O Brasil é o terceiro maior consumidor mundial de combustíveis líquidos e a participação dos biocombustíveis já é considerável, o que torna qualquer programa nessa área uma grande conquista com impactos altamente positivos sobre a economia local. O etanol anidro é misturado à gasolina no percentual de 27%, o biodiesel possui participação de 8% no diesel vendido no Brasil e o etanol hidratado participa com cerca de 20% do consumo do ciclo Otto no mercado brasileiro.
Além disso, ao longo das últimas décadas, o País construiu uma infraestrutura que possibilita que o biocombustível possa ser consumido por todos os brasileiros. São milhares de postos revendedores, dezenas de estruturas de distribuição, milhares de caminhões transportadores, quilômetros de dutos e milhões de veículos com tecnologia para utilizar os bicombustíveis produzidos no território brasileiro.
Os conceitos/ideias são importantes e não devem ser confundidos com divagações ou teses de consultores ou de burocratas. São a partir deles que construímos as agendas positivas do setor, que geram novas ideias, as quais se transformarão em oportunidades de negócios e boas políticas públicas.

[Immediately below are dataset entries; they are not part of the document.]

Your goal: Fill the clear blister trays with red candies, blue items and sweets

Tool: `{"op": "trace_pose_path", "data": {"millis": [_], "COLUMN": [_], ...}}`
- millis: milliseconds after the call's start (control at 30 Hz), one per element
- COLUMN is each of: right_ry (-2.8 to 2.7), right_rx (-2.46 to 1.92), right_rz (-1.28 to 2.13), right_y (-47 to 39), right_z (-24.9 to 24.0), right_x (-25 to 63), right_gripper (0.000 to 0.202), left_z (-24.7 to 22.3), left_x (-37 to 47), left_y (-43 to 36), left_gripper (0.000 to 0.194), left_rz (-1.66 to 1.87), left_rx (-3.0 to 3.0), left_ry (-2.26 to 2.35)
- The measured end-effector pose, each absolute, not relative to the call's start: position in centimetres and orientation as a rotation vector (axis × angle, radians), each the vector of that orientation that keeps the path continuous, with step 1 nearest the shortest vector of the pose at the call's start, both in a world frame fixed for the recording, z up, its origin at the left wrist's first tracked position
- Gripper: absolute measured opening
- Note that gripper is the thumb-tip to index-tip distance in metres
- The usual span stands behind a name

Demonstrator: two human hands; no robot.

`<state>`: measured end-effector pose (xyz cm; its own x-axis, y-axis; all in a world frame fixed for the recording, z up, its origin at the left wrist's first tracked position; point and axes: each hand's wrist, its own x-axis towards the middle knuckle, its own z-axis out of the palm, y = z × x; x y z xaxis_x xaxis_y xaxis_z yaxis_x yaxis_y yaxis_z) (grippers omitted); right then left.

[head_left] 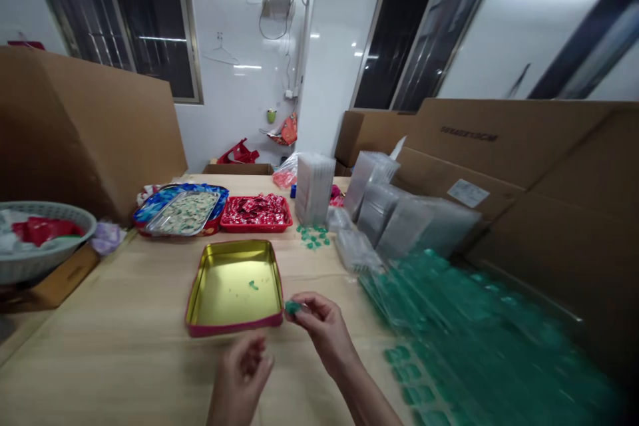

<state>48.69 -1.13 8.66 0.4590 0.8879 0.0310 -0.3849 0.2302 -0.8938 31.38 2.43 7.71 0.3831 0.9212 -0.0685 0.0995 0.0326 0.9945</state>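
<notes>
My right hand [324, 329] pinches a small green piece [292, 307] between thumb and fingertips, just off the near right corner of a shallow tin [234, 329] with a gold inside and a red rim. On the tin's floor lies a green scrap [253, 285] among tiny crumbs. Below the tin's near edge, my left hand [242, 376] is smeared by motion; its fingers look curled, and whether anything is in them does not show. Several loose green pieces [313, 237] are scattered on the table beyond my right hand.
Behind the tin stand a red basket [256, 227] of small red packets and a clear tray [186, 213] of pale pieces on blue wrappers. Clear plastic boxes [315, 188] and green moulded trays [479, 333] crowd the right. Cardboard boxes [90, 126] flank the table; a grey basket [44, 259] sits left.
</notes>
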Motion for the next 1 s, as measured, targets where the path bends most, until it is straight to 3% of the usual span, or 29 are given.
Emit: {"op": "trace_pose_path", "data": {"millis": [67,233,533,700,1000], "right_ry": [-0.746,-0.968,-0.701,-0.788,-0.779], "right_rx": [-1.023,-1.019,-0.959,-0.952,-1.083], "right_rz": [0.844,0.758,1.043,1.020,0.945], "right_y": [-2.9,-5.7,-7.3,-7.4,-7.0], "right_z": [8.9,9.5,7.6,7.3,7.1], "right_x": [46.9,45.1,44.0,43.4,43.7], "right_gripper": [0.014,0.006,0.024,0.042,0.027], "left_z": [8.8,10.7,10.5,10.3,9.5], "left_x": [32.7,32.8,31.9,32.0,31.4], "left_y": [2.2,0.5,-0.8,-1.2,-1.3], "left_gripper": [0.043,0.029,0.022,0.019,0.017], "left_rz": [0.839,0.656,0.742,0.840,0.881], "left_rx": [1.156,0.726,0.846,0.941,0.995], "left_ry": [0.805,0.569,0.595,0.669,0.715]}}
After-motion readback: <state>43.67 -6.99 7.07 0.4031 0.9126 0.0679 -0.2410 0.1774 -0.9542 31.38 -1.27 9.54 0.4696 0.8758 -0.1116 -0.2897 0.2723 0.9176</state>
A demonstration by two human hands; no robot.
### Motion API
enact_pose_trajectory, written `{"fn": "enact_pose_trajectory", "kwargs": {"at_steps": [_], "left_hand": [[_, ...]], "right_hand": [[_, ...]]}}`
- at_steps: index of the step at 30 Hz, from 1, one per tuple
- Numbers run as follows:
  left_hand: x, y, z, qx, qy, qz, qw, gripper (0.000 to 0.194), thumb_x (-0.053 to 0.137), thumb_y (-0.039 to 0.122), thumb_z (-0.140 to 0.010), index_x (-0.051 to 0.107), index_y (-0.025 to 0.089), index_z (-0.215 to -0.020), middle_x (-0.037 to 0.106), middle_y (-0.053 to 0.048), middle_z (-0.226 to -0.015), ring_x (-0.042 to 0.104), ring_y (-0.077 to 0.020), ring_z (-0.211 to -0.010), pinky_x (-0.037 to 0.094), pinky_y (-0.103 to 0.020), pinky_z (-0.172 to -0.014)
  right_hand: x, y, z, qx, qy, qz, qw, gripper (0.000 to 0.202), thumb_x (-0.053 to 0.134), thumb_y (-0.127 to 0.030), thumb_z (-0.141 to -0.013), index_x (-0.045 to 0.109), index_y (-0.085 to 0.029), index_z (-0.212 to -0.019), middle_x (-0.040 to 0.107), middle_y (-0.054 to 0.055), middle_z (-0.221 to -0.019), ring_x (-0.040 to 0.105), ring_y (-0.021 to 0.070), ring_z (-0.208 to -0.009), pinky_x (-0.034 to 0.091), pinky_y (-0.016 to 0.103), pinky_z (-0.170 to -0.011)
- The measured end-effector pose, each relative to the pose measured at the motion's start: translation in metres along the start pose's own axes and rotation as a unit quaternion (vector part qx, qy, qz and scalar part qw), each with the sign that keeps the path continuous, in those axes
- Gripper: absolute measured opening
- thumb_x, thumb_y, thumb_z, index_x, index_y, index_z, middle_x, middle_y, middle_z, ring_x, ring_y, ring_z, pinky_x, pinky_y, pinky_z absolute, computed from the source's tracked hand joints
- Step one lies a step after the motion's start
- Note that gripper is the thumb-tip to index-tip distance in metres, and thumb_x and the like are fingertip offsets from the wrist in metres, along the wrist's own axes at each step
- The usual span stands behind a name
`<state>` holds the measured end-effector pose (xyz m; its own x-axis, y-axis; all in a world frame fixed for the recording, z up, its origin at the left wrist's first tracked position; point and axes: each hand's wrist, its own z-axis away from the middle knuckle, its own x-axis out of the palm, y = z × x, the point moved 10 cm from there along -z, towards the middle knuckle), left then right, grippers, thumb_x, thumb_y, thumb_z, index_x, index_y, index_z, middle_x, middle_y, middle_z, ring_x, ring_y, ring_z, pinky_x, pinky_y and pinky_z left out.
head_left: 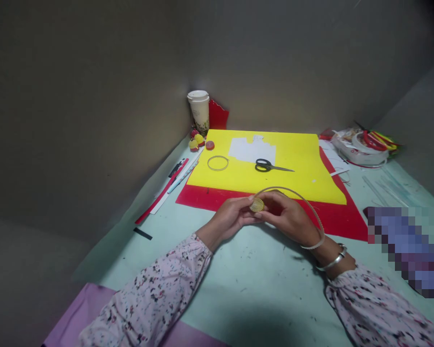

De fato, não há atividade mais complexa do que produzir no território brasileiro, afinal, no dia a dia é preciso conviver com a burocracia excessiva, as ineficiências intrínsecas ao Brasil, fora o próprio risco do negócio. Quando a atividade é agroindustrial, a complexidade aumenta porque, além da atividade de transformação industrial e da dificuldade de comercialização, o produtor precisa conviver com o risco intrínseco da própria agricultura. É por isso que precisamos dos conceitos, das tendências, aquelas que manterão a chama do empreendedor brasileiro viva, mesmo em períodos de crise.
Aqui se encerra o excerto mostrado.